The circuit court permitted appellant to be substituted as plaintiff for the Wilder Motor Sales Company upon the representation that he was the owner by assignment from the company of the account, which was the basis of this action. It will be observed that the concluding sentence of the statute last above copies that: "A set-off or other defense existing at the time of or before notice of the assignment shall not be prejudiced thereby." The evidence in the case tended to show that appellee' counterclaim on which he recovered judgment over against appellant was in existence before this action was brought and before the assignment to appellant of the account by the Wilder Motor Sales Company, upon which the action was based.
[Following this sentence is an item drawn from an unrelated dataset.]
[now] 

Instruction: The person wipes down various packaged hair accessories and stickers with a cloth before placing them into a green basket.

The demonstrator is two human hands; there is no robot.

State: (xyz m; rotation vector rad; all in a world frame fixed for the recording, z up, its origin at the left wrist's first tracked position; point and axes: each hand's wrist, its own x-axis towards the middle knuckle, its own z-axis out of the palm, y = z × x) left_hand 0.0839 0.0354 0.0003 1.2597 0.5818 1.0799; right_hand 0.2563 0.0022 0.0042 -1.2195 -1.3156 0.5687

Under the statute, therefore, appellant acquired the account by assignment from the Wilder Motor Sales Company subject to whatever set-off or other defense that existed between the original parties. But did it follow as a result thereof that appellee was entitled to recover over against appellant on his counterclaim? We think not. As against appellant, appellee was only entitled to use his offset defensively, and not offensively; he was not entitled to recover over against appellant, for appellant was not indebted to appellee in any sum whatever. Nor was appellant in a case of this character entitled to be substituted as plaintiff in place of the Wilder Motor Sales Company over the objection of appellee, for, upon filing his offset in the court of the justice of the peace, appellee at once became a cross-plaintiff and Wilder Motor Sales Company a cross-defendant. As cross-plaintiff, appellee had rights against the cross-defendant, Wilder Motor Sales Company, which could not be gotten rid of in that manner.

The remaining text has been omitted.